La salamandre, un modèle de régénération de la moelle épinière

© Alain Herzog 2020 EPFL

© Alain Herzog 2020 EPFL

La salamandre a un super-pouvoir unique: sa capacité à régénérer sa moelle épinière de manière fonctionnelle. Un projet interdisciplinaire vise à décrypter les mécanismes neuronaux sous-jacents de cette régénération

«La salamandre est unique», débute Auke Ijspeert. Le directeur du Laboratoire de biorobotique de la faculté des sciences et techniques de l'ingénieur (STI) explique: «C’est l’un des seuls tétrapodes à pouvoir régénérer sa moelle épinière de manière fonctionnelle». A la suite d’une lésion, la «magie» opère, et l’amphibien peut retrouver toute sa locomotion.

Cette magie de la régénération est au cœur du projet mené conjointement par Auke Ijspeert, András Simon (Karolinska Institute, Suède) et Dimitri Ryczko (Université de Sherbrooke, Canada). Les chercheurs viennent de recevoir pour cela une bourse Synergy du Conseil européen de la recherche.
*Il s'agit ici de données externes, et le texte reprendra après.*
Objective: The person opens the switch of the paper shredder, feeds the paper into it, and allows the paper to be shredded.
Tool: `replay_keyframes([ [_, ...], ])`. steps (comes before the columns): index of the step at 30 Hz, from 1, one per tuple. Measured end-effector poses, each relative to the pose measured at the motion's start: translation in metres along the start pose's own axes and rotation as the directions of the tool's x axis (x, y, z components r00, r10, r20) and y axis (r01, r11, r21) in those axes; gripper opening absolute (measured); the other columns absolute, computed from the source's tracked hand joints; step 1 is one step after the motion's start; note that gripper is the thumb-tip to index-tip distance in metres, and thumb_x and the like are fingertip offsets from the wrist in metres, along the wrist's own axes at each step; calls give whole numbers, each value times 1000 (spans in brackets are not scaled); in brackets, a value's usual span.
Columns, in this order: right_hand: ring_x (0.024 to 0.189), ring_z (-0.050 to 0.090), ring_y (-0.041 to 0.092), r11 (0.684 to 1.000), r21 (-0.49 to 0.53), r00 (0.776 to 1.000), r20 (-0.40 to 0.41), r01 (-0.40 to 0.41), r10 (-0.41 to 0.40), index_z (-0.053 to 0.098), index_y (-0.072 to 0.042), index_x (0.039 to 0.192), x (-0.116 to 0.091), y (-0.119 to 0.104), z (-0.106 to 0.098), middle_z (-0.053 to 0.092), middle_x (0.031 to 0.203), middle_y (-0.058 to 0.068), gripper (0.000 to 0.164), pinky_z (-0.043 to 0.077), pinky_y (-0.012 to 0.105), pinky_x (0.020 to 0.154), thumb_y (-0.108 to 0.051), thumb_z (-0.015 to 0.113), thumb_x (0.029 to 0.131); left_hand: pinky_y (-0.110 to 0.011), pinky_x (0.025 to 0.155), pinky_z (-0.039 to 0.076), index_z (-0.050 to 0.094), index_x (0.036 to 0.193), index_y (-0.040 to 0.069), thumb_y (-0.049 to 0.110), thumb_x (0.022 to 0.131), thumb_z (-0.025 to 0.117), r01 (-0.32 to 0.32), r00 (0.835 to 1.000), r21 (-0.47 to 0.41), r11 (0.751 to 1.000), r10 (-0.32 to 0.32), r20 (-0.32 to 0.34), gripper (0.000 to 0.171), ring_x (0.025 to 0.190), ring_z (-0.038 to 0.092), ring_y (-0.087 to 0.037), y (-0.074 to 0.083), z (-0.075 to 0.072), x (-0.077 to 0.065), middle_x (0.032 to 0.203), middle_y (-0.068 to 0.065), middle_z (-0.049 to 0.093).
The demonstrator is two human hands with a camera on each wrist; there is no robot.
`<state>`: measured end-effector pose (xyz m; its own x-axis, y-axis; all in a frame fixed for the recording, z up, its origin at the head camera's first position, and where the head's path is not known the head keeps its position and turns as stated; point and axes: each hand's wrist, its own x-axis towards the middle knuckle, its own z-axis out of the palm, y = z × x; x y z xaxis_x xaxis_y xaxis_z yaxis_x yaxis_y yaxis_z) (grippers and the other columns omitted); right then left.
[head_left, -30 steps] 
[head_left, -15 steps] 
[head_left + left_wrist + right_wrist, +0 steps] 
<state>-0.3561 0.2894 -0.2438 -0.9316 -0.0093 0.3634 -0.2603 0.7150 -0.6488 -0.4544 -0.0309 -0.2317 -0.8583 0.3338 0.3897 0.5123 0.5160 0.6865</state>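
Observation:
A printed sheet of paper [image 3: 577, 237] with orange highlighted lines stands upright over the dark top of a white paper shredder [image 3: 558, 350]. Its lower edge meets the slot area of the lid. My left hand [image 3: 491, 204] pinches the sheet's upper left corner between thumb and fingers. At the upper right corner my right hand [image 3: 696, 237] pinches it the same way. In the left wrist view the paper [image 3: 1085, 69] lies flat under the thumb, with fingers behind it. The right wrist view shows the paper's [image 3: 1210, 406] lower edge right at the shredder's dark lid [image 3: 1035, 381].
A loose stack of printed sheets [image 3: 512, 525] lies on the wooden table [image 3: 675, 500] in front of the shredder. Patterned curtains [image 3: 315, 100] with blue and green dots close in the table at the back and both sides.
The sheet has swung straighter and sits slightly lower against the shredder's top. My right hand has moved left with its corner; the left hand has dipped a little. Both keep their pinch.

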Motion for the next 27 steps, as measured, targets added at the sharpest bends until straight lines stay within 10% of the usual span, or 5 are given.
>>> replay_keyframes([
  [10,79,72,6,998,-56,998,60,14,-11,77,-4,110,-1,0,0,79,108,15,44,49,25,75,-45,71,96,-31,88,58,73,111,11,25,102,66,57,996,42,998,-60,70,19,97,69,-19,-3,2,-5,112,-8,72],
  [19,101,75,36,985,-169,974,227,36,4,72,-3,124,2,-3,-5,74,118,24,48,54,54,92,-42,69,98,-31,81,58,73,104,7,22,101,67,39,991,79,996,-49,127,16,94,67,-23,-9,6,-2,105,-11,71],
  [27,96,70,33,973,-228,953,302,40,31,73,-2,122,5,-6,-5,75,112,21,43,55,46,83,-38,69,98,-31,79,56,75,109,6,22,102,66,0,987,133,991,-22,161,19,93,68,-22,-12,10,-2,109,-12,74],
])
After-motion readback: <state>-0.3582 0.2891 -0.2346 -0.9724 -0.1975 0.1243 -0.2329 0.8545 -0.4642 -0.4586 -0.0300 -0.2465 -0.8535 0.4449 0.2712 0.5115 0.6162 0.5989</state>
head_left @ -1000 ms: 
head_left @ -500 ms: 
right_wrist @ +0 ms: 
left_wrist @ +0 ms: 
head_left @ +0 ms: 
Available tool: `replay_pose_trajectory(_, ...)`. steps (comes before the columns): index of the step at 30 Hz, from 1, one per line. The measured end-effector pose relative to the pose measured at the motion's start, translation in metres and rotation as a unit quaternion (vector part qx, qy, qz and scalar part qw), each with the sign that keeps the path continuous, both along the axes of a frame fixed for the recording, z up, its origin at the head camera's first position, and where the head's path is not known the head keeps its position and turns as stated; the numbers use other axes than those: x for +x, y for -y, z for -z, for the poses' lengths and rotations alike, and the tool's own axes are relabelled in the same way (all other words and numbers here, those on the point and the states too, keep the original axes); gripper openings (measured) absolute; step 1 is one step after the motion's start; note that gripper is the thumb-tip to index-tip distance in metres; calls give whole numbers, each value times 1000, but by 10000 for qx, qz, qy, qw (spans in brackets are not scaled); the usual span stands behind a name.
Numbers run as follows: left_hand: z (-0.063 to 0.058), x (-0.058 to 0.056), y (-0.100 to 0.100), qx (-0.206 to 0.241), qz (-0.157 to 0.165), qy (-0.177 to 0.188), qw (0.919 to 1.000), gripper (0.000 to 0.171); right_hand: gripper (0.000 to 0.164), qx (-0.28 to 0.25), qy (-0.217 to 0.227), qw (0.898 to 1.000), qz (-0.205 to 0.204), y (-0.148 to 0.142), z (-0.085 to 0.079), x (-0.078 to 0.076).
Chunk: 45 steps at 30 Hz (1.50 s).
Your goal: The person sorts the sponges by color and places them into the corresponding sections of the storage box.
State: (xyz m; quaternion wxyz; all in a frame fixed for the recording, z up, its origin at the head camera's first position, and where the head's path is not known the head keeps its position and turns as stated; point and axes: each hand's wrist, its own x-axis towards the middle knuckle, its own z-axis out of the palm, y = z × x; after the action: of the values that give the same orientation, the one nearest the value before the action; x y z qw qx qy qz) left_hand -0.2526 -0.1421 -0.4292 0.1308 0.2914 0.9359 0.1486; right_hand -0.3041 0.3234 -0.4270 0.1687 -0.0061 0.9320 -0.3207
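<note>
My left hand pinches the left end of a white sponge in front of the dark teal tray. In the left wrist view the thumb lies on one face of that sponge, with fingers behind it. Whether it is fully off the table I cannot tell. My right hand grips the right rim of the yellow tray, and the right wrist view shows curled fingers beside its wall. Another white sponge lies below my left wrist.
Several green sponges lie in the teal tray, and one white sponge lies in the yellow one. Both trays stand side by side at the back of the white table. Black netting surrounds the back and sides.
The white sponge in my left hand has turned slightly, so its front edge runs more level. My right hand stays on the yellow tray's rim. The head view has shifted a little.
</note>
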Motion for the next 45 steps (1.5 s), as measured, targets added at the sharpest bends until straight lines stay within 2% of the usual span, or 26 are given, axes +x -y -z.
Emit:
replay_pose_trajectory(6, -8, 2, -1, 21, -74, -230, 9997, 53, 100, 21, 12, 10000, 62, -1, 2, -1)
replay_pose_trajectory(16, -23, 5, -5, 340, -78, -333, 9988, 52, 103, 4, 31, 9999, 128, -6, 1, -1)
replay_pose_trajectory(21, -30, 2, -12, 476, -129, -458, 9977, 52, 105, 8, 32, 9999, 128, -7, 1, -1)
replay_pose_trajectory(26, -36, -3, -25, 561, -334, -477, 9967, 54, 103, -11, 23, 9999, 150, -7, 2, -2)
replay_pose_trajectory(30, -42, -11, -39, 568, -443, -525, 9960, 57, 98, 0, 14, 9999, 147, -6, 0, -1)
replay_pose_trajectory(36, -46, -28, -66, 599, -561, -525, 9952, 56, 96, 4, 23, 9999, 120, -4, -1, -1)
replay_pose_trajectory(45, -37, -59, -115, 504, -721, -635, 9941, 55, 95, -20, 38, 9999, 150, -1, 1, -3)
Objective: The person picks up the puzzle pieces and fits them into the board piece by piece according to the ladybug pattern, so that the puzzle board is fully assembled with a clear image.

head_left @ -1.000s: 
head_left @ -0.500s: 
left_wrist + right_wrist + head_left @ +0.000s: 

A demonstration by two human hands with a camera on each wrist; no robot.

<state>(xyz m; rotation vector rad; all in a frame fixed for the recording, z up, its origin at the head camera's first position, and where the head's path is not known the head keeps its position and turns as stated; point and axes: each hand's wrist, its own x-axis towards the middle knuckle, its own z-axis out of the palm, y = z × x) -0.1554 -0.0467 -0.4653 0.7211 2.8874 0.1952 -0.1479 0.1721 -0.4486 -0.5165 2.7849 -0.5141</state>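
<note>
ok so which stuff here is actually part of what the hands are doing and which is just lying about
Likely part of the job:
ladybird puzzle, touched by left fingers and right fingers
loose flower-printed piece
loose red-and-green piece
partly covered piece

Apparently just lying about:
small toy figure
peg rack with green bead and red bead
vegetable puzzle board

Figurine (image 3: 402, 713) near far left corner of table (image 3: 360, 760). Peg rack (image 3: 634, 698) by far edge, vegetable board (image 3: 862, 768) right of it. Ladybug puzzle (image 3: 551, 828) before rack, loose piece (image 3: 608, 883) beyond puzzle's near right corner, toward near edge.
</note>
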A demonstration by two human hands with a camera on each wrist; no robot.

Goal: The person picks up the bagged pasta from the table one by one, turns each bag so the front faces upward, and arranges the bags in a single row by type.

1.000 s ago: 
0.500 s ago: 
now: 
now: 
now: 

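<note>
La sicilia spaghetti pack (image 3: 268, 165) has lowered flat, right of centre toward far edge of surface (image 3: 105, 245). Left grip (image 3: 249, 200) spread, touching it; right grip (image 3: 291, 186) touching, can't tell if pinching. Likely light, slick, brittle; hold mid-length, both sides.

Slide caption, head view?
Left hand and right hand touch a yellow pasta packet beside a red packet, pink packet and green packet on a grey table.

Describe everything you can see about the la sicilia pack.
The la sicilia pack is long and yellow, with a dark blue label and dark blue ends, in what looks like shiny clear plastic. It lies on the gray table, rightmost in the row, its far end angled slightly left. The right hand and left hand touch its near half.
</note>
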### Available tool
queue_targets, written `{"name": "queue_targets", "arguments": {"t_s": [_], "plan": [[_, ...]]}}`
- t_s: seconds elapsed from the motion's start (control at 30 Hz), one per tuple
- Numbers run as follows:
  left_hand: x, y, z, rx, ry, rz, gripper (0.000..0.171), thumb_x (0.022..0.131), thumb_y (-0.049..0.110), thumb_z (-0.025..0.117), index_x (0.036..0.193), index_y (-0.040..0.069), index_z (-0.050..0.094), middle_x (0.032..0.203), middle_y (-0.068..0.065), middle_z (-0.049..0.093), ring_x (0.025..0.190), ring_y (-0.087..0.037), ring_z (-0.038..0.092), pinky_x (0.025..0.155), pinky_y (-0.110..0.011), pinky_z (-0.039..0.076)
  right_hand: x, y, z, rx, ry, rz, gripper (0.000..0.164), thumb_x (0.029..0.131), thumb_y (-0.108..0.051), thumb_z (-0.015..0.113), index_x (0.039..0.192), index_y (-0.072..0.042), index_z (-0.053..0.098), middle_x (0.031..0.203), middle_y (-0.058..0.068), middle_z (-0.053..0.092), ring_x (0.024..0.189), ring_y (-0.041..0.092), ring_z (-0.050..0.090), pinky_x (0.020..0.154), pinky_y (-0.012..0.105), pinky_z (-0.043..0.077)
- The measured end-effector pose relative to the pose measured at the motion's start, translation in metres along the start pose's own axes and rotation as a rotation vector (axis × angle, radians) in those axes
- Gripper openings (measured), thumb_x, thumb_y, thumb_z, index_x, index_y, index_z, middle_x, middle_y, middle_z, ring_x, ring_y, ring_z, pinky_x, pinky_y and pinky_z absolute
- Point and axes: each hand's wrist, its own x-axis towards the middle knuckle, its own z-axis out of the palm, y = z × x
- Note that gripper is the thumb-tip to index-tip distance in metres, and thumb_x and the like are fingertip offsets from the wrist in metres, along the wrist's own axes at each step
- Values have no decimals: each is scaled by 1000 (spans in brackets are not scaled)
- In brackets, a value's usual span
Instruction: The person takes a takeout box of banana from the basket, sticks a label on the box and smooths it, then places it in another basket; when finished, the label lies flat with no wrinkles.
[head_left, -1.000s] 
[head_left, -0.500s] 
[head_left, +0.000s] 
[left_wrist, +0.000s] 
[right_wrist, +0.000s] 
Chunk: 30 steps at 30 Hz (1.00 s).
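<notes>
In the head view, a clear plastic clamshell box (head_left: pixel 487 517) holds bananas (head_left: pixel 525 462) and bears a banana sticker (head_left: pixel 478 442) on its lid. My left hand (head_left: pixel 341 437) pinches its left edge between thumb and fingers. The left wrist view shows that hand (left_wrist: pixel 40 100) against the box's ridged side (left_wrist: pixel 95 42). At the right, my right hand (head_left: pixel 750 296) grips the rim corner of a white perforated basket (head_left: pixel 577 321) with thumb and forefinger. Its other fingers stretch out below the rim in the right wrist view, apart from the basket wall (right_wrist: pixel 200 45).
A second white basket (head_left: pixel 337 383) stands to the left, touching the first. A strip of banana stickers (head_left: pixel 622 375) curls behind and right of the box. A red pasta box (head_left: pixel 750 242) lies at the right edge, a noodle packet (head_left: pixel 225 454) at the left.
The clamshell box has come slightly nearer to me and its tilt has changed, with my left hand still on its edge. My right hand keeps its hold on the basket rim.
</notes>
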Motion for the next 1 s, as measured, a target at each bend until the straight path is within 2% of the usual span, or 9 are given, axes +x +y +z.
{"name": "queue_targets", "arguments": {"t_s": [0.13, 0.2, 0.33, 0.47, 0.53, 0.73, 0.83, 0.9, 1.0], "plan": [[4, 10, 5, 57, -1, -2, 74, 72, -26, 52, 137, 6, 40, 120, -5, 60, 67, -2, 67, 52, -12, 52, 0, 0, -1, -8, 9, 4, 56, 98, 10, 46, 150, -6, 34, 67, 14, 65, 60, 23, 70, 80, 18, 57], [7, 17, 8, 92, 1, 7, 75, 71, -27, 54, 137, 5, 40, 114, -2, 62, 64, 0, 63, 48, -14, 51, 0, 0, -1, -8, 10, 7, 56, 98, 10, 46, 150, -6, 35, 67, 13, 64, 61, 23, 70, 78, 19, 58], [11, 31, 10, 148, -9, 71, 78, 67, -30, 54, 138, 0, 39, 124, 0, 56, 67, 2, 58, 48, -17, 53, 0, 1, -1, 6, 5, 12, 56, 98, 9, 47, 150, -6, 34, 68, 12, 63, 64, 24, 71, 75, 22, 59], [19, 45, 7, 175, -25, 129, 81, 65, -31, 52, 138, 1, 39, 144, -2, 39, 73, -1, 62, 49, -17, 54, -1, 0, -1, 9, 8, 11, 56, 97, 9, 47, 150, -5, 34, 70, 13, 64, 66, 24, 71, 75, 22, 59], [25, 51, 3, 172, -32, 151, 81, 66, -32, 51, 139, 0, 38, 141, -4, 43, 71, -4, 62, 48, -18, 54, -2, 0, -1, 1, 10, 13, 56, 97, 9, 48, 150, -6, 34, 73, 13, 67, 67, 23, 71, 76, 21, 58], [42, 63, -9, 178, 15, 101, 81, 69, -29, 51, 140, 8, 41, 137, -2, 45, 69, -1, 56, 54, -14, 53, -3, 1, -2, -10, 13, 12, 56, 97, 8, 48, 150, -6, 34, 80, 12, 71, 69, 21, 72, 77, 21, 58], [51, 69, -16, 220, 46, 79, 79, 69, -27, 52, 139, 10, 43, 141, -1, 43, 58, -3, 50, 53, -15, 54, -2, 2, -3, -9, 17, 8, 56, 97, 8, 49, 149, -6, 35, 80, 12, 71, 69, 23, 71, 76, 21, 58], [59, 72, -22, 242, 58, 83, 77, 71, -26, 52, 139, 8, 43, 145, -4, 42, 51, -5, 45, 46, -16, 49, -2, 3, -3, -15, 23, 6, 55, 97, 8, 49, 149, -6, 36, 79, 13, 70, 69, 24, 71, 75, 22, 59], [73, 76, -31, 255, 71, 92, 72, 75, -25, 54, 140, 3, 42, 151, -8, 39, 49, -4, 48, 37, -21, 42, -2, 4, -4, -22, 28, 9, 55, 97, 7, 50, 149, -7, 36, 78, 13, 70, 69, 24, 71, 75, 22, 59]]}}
Décoder les mécanismes neuronaux impliqués

En intégrant la génomique, la neuroscience, la modélisation numérique et la bio-robotique, les scientifiques entendent décrypter les mécanismes neuronaux sous-jacents de cette régénération. «Le système nerveux de la salamandre possède tous les éléments fonctionnels des mammifères tout en étant relativement simplifié», explique Dimitri Ryczko, professeur adjoint au Laboratoire de contrôle locomoteur de l’Université de Sherbrooke. «Elle est donc la candidate idéale pour étudier le réseau locomoteur chez les animaux vertébrés.»

Le projet vise également à mieux comprendre les interactions entre le système nerveux central et le système nerveux périphérique dans le contrôle de la locomotion. «La moelle épinière, qui fait partie du système nerveux central, est l’ordinateur de bord de la locomotion», illustre Auke Ijspeert. Dans une moelle épinière isolée, il est en effet possible d’observer des réseaux de neurones qui oscillent par eux-mêmes et fournissent de bonnes instructions pour se mouvoir. «C’est impressionnant, car cela signifie que la moelle épinière sait quels sont les bons signaux qu’elle doit envoyer aux muscles pour moduler la locomotion sans avoir besoin du corps». Cependant, elle n’est pas seule aux commandes. Le système périphérique, qui fait circuler les informations sensorielles du corps en rapport avec l’environnement jusqu’au système nerveux central et qui participe au contrôle des mouvements, donne également des instructions. Les scientifiques pensent que cette redondance et les interactions physiques entre le corps et l’environnement aident à la régénération fonctionnelle.

La force de la recherche interdisciplinaire

Pour percer ce mystère, la réunion des disciplines des trois scientifiques est cruciale. Grâce à ses connaissances sur l’aspect biologique du contrôle locomoteur, Dimitri Ryczko étudiera comment les réseaux de neurones sont organisés. Il utilisera l’optogénétique, technique qui permet de rendre les neurones sensibles à la lumière et de stimuler certains types cellulaires qui les composent, afin de mesurer l’activité neuronale avant et après lésion de la moelle épinière. András Simon, expert de la régénération, a caractérisé le génome de la salamandre. Il fournira les outils d’optogénétique à son confrère et étudiera les propriétés moléculaires des réseaux de neurones régénérés.

Enfin, le laboratoire d’Auke Ijspeert sera en charge de la modélisation numérique des réseaux de neurones et de l’aspect bio-robotique. L’idée est de tester et valider ces modèles non seulement par la simulation, mais aussi grâce à une version améliorée du robot salamandre Pleurobot. «Il sera doté d’une sorte de peau tactile», précise le scientifique. «Ces interactions du corps avec l’environnement – le sable, l’eau, la boue – étant très difficiles à modéliser, un robot nous permettra de voir comment l’environnement affecte la locomotion et donc de mieux étudier les interactions entre le corps et le système nerveux.»

Combler le chainon manquant

«Les salamandres sont les seuls vertébrés qui intègrent à la fois le circuit locomoteur des tétrapodes et la capacité de régénération des neurones», déclare András Simon, Professeur au Karolinska Institute. «Leur place dans l’évolution offre une occasion unique de combler un fossé entre les découvertes faites sur les vertébrés sans jambes capables de se régénérer, les poissons par exemple, et celles faites sur les mammifères terrestres qui n’ont pas cette capacité de régénération».

L’aspect fondamental de ce projet n’empêche pas Auke Ijspeert de distinguer une opportunité pour son domaine: «Ces principes de robustesse et de restauration pourraient peut-être un jour être transférés en robotique, afin de construire des machines pouvant continuer de fonctionner malgré des dommages électroniques et mécaniques.»